On the sidelines of the Palo Alto Networks Ignite conference in Dubai earlier this month, he highlighted the world’s increased reliance on technology, calling it a great thing for services and communities, but underscored the vulnerabilities growing simultaneously.
Al Kuwaiti pointed towards the Emirates’ strengthened ability to swiftly and quickly react to cyber attacks, owing to its sophisticated KPIs (key performance indicators) and SOPs (standard operating procedures).
In today’s digital age in which scores of unsuspecting users are immersed in technology more than ever, cyber-attacks continue to become more advanced, especially ransomware – which involves malicious software that takes control of the system and demands payment.

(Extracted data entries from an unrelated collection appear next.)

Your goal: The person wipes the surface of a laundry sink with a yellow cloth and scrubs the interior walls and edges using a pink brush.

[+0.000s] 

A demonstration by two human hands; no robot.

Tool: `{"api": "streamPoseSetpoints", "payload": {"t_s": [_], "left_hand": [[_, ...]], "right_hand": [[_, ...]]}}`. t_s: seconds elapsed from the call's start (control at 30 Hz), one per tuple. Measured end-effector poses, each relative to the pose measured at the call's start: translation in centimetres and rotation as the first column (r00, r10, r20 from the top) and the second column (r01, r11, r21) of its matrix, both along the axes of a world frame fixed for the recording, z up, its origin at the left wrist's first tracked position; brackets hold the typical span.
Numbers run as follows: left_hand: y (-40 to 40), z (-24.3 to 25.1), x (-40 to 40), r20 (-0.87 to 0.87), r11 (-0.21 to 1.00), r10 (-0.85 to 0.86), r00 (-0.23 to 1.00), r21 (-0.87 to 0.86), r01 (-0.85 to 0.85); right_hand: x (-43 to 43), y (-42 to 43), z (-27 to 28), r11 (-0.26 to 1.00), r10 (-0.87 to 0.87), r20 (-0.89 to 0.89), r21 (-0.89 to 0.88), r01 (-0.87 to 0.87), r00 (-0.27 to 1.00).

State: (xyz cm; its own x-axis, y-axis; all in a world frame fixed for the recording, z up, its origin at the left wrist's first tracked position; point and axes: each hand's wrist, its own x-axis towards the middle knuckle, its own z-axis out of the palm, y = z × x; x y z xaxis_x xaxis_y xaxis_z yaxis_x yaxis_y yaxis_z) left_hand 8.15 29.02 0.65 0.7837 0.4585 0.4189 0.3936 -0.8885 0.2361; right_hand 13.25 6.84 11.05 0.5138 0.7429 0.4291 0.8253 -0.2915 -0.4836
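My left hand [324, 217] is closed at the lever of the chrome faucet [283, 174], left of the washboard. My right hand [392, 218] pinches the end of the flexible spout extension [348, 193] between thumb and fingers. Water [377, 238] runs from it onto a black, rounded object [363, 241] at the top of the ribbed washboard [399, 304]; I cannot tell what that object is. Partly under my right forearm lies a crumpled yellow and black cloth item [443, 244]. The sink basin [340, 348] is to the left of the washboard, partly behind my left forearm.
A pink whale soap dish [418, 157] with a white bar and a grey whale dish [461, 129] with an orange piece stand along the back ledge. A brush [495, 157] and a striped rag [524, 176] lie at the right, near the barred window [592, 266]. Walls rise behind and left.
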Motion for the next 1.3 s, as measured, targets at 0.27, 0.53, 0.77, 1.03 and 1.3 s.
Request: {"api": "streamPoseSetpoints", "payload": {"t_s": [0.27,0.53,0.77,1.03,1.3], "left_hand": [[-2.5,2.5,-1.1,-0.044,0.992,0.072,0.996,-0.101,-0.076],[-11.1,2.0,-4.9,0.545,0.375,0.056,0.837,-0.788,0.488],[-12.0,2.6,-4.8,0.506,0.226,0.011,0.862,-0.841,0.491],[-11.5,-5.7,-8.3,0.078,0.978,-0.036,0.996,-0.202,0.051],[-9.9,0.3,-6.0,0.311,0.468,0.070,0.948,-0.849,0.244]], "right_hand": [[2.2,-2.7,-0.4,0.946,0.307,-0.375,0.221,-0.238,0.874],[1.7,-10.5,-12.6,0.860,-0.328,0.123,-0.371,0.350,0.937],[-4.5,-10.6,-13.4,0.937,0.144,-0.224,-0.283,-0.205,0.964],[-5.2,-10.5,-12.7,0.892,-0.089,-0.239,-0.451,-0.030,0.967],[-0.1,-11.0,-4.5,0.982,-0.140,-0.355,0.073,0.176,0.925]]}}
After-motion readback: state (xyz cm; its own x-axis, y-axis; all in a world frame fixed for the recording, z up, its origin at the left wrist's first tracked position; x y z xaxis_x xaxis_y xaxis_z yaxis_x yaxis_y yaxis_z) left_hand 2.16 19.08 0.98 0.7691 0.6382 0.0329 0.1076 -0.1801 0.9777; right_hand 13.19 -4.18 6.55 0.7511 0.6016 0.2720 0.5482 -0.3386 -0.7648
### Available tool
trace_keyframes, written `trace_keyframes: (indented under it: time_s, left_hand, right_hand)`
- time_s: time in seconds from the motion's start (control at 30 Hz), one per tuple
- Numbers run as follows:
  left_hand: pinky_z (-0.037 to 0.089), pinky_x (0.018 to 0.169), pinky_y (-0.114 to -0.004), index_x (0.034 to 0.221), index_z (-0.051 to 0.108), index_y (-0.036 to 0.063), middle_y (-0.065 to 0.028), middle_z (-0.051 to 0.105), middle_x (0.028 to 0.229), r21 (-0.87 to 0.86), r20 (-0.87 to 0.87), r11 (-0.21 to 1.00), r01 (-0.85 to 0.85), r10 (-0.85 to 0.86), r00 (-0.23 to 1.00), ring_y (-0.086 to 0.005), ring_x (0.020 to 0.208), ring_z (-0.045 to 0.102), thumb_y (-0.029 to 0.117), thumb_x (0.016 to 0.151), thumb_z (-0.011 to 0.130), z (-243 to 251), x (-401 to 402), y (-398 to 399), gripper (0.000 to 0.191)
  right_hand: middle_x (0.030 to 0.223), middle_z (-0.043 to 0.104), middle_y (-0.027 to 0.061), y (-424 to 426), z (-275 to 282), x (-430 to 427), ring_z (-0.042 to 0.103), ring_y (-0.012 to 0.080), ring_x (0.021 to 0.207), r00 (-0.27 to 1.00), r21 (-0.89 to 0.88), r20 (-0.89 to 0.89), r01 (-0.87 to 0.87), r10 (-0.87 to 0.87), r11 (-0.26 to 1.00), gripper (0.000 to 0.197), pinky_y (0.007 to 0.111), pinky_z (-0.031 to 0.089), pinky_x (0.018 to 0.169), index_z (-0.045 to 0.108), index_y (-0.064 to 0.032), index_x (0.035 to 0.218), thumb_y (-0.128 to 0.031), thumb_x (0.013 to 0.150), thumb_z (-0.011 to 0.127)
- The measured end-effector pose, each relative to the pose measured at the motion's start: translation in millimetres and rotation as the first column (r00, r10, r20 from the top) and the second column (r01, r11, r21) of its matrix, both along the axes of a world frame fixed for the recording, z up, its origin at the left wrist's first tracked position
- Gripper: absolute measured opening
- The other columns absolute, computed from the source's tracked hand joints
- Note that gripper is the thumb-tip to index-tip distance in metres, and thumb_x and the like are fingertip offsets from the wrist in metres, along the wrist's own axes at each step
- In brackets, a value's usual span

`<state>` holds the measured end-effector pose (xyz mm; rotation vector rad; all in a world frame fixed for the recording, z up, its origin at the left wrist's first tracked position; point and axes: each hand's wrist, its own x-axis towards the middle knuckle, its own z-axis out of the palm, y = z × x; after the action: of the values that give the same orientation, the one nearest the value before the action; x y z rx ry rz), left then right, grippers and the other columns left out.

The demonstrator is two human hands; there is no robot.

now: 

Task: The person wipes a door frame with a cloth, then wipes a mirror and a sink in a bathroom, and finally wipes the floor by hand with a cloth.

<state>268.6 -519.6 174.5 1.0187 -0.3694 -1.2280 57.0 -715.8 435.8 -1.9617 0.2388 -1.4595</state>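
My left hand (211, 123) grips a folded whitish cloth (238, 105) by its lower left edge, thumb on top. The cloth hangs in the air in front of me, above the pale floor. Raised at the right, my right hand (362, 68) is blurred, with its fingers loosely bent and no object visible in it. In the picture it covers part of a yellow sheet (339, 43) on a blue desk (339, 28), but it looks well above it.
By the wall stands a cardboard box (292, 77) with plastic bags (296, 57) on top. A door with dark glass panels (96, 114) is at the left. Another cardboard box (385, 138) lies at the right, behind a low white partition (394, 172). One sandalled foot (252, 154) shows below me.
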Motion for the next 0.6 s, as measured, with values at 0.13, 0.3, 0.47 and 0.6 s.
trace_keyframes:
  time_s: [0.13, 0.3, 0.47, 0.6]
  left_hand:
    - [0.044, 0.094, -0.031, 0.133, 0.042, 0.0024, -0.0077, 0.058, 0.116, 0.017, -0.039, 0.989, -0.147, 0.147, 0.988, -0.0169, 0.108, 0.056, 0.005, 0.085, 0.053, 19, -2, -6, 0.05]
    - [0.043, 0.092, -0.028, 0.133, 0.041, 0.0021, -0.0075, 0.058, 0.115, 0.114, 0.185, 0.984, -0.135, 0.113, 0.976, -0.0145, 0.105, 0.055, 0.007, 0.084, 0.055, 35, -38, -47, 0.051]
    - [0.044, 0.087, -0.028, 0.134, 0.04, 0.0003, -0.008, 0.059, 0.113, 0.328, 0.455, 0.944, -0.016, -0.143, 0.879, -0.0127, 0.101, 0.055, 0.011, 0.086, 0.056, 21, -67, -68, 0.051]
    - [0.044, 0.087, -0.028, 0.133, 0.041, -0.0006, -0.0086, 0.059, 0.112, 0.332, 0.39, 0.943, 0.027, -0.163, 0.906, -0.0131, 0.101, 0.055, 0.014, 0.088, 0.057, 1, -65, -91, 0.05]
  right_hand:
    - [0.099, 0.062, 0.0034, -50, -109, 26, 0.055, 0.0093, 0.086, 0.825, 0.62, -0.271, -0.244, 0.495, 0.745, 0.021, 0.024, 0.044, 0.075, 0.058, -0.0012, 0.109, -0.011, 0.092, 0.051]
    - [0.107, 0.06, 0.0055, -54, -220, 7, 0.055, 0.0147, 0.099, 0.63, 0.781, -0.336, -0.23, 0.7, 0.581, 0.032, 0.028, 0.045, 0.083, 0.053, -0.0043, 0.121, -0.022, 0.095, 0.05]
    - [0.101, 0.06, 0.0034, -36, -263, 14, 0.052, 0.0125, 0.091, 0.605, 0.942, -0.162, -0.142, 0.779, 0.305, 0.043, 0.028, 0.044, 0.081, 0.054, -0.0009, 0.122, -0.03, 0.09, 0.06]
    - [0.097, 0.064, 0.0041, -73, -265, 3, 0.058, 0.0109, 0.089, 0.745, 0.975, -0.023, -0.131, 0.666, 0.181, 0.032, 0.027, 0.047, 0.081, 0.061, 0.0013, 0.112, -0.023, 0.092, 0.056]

According to a recent report by software company Group-IB, digital advancements have turned ransomware operators from small hacker groups to entire corporations. The manufacturing sector will experience the biggest threat, followed by property and finance, it added.
The Emirates’ increased collaboration with a number of international agencies, including Interpol, had helped bring in more expertise to shield the country’s infrastructure from varied cyber attacks, Al Kuwaiti said.
Meanwhile, in the UAE, roughly 53% of chief executives said their potential financial losses due to a significant cyber attack had jumped in the past 12 months, Palo Alto Networks said in a study released at the conference.
In the survey of 500 chief executives, 60% of respondents said cyber security was a bigger risk than their competitors, while 56% agreed that it was a bigger risk than economic uncertainty. But training in relation to cyber security for top-level officials at UAE companies remains low.
Nevertheless, amid the growing threat of cyber attacks, Palo Alto Networks’ chief executive for Europe, the MENA region, and Latin America, Helmut Reisinger, said the Middle East and Africa remains resilient to the danger. He highlighted the region’s improved cyber awareness, strong economic growth, and noteworthy investments.